> **Task brief**
What lines of the data below hold the string "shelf"? Copy each one.

Source records START

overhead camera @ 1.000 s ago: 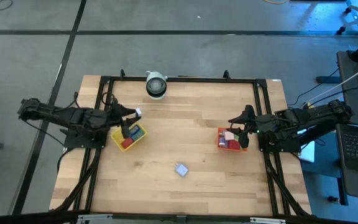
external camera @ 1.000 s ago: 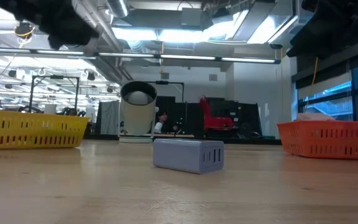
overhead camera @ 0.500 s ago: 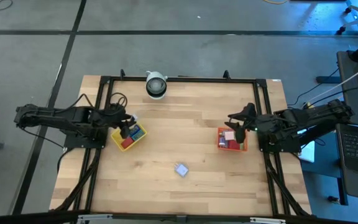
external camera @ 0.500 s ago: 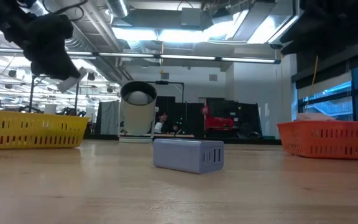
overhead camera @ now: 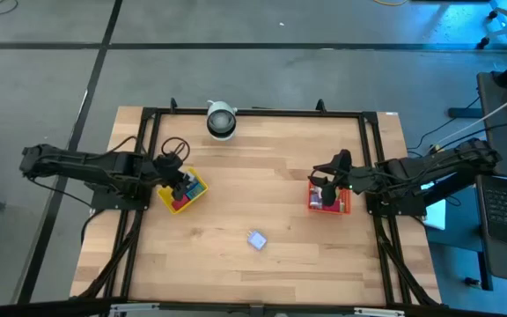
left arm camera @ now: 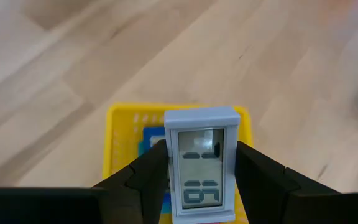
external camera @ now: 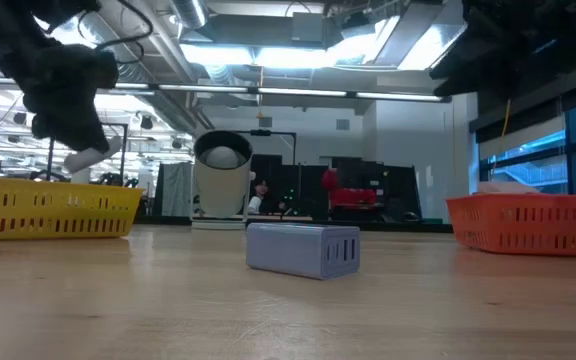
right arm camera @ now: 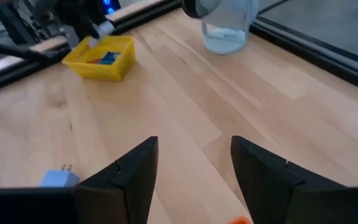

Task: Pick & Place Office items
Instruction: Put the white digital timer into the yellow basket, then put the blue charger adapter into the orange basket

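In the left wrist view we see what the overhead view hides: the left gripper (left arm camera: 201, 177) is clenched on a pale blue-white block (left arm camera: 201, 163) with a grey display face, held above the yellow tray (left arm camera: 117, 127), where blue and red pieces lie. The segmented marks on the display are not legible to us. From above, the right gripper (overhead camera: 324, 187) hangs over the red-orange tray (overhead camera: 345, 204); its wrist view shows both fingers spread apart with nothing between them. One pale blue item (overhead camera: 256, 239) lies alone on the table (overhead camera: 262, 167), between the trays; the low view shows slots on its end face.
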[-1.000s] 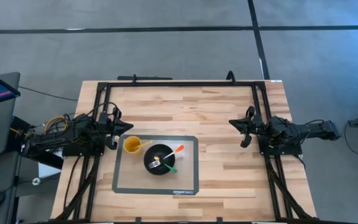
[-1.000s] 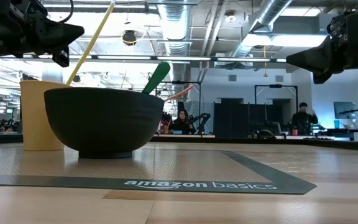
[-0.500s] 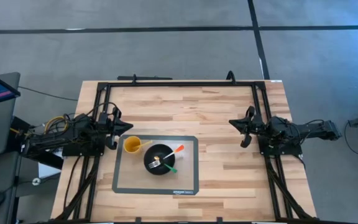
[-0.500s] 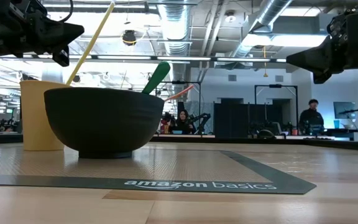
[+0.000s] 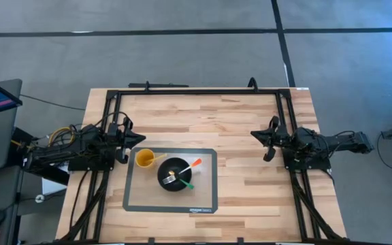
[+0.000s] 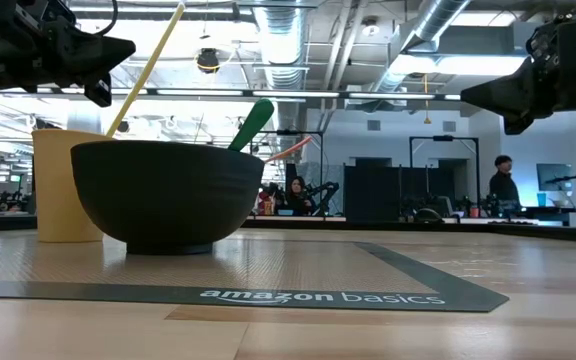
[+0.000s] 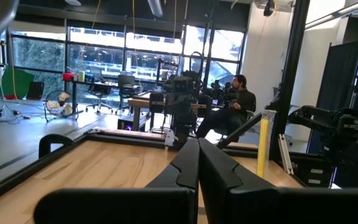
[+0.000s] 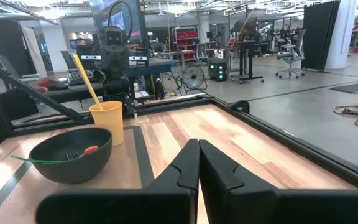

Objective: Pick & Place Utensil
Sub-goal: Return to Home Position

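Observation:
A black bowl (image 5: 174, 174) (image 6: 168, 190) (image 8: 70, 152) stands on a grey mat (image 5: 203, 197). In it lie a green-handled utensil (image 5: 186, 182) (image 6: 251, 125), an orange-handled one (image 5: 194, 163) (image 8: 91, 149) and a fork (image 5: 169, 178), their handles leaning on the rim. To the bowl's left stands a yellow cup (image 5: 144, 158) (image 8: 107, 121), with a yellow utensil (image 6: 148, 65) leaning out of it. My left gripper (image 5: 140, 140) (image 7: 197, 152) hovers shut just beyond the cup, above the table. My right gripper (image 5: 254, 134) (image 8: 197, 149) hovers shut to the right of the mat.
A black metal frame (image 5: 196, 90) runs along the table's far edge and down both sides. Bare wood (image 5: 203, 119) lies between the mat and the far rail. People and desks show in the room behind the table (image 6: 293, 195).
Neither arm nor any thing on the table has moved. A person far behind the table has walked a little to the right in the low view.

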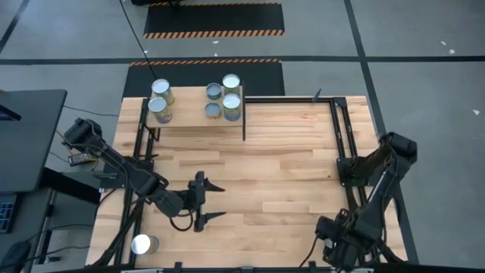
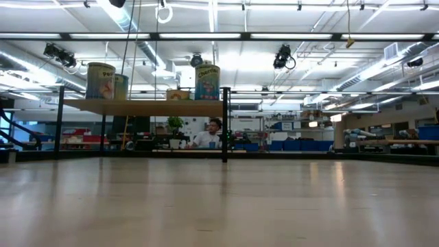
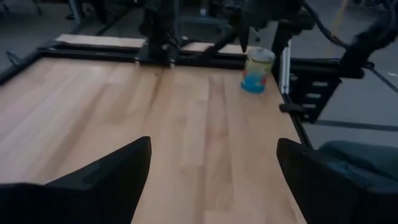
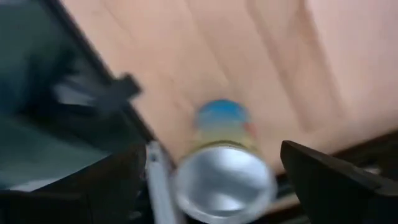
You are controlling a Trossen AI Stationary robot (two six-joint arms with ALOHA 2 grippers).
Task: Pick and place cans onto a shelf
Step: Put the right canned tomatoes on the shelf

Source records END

> **Result for this task**
Task: Pick and place cans onto a shelf
Step: Put the right canned tomatoes on the shelf

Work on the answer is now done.